Few movements in art have been as persistently ignored and misunderstood as the revolution set in motion in England after the death of Alfred Stevens in 1875. Omitted altogether from art-historical surveys of the period, or variously dispatched as a parochial reflection of France, as the backdrop to Epstein or as the product of one rogue genius, Alfred Gilbert, the New Sculpture has remained mysteriously proof against the recent waves of enthusiasm for Victorian art.

Susan Beattie’s book offers some challenging answers to questions that have been studiously avoided since the 1890s. What was this revolution about? What were the shared objectives that drew artists of widely varying interests and ability together to form a ‘movement’? What is the true relationship of their work and achievement to the Arts and Crafts revival, to French romantic realism, to the late Pre-Raphaelites and the symbolist movement in Europe?

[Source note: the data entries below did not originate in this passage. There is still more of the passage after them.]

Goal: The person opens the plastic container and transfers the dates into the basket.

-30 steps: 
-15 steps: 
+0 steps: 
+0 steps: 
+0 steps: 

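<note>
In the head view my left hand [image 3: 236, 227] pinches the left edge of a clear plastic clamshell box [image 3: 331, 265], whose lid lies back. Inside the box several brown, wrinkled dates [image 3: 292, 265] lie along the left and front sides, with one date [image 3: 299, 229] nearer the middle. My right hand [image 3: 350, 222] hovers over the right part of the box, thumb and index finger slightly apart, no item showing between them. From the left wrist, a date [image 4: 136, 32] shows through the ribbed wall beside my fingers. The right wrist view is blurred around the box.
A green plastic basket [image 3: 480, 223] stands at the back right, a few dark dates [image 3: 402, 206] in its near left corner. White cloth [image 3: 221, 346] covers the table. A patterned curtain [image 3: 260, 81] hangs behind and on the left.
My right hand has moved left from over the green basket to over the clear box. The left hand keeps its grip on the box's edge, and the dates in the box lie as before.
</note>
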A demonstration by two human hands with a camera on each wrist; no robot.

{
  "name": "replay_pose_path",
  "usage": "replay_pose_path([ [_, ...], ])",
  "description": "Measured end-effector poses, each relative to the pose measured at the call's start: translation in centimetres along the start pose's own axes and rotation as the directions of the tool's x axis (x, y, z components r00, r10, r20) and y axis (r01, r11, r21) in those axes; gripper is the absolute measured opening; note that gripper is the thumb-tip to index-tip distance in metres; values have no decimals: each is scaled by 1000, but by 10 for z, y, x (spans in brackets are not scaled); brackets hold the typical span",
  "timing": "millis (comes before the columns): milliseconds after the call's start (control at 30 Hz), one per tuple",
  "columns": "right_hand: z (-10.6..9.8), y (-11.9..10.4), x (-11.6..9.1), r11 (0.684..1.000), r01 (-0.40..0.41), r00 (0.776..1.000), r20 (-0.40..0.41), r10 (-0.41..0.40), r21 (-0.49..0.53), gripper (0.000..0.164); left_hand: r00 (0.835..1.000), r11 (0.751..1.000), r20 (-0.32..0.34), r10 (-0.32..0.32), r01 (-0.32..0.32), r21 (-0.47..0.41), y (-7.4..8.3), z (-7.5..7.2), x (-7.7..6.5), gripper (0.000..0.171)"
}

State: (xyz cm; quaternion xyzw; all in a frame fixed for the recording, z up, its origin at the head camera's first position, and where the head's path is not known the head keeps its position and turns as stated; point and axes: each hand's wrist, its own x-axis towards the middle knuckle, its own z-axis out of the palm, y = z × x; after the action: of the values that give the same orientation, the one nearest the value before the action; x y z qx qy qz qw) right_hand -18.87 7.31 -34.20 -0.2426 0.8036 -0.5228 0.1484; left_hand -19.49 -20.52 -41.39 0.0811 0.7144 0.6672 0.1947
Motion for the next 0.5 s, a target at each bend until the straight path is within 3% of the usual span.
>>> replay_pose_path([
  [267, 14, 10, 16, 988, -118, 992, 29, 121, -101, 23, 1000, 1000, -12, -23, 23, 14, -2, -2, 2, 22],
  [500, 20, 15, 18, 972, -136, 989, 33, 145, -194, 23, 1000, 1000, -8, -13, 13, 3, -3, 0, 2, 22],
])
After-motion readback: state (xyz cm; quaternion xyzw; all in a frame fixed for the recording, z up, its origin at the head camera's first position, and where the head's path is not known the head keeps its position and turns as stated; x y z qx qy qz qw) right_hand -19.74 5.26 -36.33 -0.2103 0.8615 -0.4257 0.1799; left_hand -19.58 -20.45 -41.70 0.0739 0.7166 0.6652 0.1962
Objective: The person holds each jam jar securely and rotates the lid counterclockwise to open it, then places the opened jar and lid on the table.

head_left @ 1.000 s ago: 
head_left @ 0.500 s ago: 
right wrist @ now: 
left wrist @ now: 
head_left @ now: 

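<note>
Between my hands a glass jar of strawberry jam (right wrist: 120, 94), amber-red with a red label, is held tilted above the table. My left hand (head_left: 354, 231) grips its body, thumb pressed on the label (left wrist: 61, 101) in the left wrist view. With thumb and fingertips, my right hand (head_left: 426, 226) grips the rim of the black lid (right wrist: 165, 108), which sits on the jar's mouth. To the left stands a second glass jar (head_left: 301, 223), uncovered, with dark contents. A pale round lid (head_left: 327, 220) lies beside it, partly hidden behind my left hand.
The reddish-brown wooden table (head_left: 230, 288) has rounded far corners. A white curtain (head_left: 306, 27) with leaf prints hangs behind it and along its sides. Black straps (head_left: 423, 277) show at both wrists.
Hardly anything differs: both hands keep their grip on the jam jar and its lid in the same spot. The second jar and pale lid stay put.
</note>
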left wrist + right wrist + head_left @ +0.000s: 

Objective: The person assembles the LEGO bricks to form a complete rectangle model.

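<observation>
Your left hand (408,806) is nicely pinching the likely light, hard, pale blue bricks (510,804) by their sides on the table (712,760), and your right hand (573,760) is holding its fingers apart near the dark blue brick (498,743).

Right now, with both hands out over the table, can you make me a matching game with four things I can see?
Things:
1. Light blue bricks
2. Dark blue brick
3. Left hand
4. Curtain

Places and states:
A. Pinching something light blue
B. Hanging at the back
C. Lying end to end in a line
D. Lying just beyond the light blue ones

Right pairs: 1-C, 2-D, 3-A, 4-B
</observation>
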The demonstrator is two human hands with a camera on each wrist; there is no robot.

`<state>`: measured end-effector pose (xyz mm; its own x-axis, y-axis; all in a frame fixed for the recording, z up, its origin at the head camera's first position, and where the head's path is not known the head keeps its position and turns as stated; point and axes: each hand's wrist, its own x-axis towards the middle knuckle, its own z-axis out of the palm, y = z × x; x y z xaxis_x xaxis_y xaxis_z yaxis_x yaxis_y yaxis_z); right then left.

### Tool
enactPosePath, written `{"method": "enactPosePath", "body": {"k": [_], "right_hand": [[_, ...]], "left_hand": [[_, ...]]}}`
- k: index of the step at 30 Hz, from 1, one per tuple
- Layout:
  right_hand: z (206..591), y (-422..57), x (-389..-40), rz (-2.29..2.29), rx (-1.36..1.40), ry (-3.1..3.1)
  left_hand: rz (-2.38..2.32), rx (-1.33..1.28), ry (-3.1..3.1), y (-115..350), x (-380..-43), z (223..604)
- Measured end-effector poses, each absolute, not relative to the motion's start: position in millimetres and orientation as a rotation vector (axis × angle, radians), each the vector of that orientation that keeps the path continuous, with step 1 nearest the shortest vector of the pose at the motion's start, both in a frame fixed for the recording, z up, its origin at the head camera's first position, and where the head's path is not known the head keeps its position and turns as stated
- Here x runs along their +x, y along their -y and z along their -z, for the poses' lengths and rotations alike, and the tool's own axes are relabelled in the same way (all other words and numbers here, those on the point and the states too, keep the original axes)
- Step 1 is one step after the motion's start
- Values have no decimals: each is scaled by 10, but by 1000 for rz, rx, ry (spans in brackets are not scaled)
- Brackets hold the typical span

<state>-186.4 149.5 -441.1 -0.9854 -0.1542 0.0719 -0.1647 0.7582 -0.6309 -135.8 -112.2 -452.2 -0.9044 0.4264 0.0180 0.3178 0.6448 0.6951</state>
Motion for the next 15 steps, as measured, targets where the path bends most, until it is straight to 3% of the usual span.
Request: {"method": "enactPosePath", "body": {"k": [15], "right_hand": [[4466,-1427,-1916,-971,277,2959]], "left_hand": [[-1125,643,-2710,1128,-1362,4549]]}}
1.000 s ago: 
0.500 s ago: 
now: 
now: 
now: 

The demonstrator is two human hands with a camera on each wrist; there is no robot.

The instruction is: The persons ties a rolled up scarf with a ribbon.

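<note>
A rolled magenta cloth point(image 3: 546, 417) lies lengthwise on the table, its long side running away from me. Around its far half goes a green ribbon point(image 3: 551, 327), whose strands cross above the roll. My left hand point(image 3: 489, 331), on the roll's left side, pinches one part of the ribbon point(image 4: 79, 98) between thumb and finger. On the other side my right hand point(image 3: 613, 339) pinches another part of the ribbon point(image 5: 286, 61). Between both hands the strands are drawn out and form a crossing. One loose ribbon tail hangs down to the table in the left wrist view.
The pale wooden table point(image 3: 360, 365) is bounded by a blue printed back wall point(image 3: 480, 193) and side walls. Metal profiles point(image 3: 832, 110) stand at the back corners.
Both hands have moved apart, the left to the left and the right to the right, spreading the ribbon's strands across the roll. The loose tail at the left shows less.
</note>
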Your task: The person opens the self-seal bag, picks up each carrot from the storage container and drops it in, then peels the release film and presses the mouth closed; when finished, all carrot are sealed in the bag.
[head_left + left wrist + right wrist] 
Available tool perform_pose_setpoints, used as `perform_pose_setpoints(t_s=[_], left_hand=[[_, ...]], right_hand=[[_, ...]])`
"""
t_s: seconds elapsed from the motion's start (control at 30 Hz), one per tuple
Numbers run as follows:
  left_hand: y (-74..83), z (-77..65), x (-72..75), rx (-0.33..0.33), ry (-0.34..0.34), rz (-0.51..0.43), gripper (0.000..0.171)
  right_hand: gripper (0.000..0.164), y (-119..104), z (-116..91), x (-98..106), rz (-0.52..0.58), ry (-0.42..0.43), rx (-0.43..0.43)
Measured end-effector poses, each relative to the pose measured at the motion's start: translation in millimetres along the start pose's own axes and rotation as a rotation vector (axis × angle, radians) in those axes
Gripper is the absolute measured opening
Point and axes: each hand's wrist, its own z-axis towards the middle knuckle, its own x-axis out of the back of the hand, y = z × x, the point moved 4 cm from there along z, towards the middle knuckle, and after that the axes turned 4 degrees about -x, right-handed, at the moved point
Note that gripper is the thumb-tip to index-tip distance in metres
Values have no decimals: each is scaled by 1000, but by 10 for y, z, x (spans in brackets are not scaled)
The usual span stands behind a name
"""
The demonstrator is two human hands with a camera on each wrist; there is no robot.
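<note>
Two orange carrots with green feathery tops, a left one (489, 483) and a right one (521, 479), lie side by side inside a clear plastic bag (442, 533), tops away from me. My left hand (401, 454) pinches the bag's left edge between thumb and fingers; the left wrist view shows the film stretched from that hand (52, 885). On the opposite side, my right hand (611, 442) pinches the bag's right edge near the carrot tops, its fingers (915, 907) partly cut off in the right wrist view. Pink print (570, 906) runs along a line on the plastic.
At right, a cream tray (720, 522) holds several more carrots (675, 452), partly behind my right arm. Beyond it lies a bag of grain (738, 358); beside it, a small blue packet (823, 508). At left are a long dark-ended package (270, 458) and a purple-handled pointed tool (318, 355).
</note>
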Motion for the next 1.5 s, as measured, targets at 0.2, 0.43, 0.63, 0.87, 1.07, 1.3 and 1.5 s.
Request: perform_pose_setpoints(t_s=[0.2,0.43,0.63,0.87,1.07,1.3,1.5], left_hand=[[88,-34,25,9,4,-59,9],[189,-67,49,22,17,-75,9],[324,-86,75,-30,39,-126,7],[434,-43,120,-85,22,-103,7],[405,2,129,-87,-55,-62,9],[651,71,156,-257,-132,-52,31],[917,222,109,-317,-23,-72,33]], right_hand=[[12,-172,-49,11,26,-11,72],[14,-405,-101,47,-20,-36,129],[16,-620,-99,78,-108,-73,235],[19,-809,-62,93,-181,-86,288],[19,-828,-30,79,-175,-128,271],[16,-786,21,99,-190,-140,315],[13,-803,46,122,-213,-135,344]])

Introducing a wealth of new material, Dr Beattie describes the background of education from which the New Sculptors emerged, and the four key areas of work upon which they turned their passionate desire for change – architectural decoration, the ideal figure, the statuette and the public monument. She shows how, in collaborating with architects and in promoting the idea of the mass-produced art-object, the fought free of the stifling elitism of the mid-nineteenth century; how, in taking as their subject matter, not conventional allegory and its pretentious abstractions, but the human psyche, they introduced symbolist imagery into sculpture for the first time. Gilbert is revealed, not as a lone giant, but as co-worker with Harry Bates and George Frampton, Hamo Thornycroft, Alfred Drury and others (including a remarkable group of women sculptors) in an unprecedented campaign to redefine the nature of their art and its role in society.